**SUPPLIED INFORMATION:**
══════
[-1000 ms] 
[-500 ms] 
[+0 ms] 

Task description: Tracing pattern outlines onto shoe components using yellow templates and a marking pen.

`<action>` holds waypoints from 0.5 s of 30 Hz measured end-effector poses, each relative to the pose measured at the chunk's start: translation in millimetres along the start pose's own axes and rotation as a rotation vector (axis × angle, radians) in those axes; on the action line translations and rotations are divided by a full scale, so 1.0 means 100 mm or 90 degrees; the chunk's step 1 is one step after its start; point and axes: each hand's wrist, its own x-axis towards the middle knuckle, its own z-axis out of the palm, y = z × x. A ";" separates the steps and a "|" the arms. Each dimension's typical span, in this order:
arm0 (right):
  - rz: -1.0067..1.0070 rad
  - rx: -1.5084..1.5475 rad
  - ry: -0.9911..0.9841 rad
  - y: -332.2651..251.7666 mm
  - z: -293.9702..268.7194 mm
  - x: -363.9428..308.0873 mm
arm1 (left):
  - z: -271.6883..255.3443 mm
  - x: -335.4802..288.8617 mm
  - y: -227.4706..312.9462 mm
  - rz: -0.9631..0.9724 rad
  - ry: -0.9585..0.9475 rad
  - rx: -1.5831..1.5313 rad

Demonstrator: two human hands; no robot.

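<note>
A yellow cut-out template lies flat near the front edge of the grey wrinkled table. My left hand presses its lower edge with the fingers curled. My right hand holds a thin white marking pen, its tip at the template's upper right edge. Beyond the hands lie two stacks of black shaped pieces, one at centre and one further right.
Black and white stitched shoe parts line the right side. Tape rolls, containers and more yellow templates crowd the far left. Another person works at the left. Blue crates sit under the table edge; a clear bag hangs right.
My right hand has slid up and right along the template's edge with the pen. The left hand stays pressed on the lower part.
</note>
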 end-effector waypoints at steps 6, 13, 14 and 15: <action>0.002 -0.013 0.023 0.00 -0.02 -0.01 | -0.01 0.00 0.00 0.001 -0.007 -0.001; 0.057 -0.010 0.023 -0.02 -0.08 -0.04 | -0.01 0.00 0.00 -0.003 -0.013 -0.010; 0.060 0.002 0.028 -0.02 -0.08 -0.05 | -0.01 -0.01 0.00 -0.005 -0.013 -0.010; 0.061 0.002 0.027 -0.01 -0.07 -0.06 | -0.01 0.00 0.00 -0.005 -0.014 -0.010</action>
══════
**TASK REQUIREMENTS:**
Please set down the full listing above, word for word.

**REPLY TO THE TASK:**
[-1000 ms] 
[-500 ms] 
[+0 ms] 

Task description: Tracing pattern outlines onto shoe components using yellow templates and a marking pen.

`<action>` holds waypoints from 0.5 s of 30 Hz measured end-effector poses, each relative to the pose measured at the chunk's start: translation in millimetres along the start pose's own axes and rotation as a rotation vector (axis × angle, radians) in those axes; on the action line translations and rotations are divided by a full scale, so 1.0 means 100 mm or 90 degrees; the chunk's step 1 is one step after its start; point and axes: each hand's wrist, its own x-axis towards the middle knuckle, its own z-axis out of the palm, y = z × x. A ";" separates the steps and a "|" the arms. Each dimension's typical span, in this order:
arm0 (right):
  - rz: -1.0067..1.0070 rad
  - rx: -1.5084..1.5475 rad
  - ry: -0.9911..0.9841 rad
  - y: -332.2651..251.7666 mm
  - z: -293.9702..268.7194 mm
  - x: -363.9428..308.0873 mm
arm1 (left):
  - z: -271.6883..255.3443 mm
  - x: -335.4802..288.8617 mm
  - y: -227.4706..312.9462 mm
  - rz: -0.9631..0.9724 rad
  - ry: -0.9585..0.9475 rad
  - rx: -1.5831..1.5313 rad

Demonstrator: two human hands; no robot.

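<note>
A yellow cut-out template lies flat near the front edge of the grey wrinkled table. My left hand presses its lower edge with the fingers curled. My right hand holds a thin white marking pen, its tip at the template's upper right edge. Beyond the hands lie two stacks of black shaped pieces, one at centre and one further right.
Black and white stitched shoe parts line the right side. Tape rolls, containers and more yellow templates crowd the far left. Another person works at the left. Blue crates sit under the table edge; a clear bag hangs right.
My right hand has slid up and right along the template's edge with the pen. The left hand stays pressed on the lower part.
</note>
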 end-effector waypoints at steps 6, 13, 14 and 15: <action>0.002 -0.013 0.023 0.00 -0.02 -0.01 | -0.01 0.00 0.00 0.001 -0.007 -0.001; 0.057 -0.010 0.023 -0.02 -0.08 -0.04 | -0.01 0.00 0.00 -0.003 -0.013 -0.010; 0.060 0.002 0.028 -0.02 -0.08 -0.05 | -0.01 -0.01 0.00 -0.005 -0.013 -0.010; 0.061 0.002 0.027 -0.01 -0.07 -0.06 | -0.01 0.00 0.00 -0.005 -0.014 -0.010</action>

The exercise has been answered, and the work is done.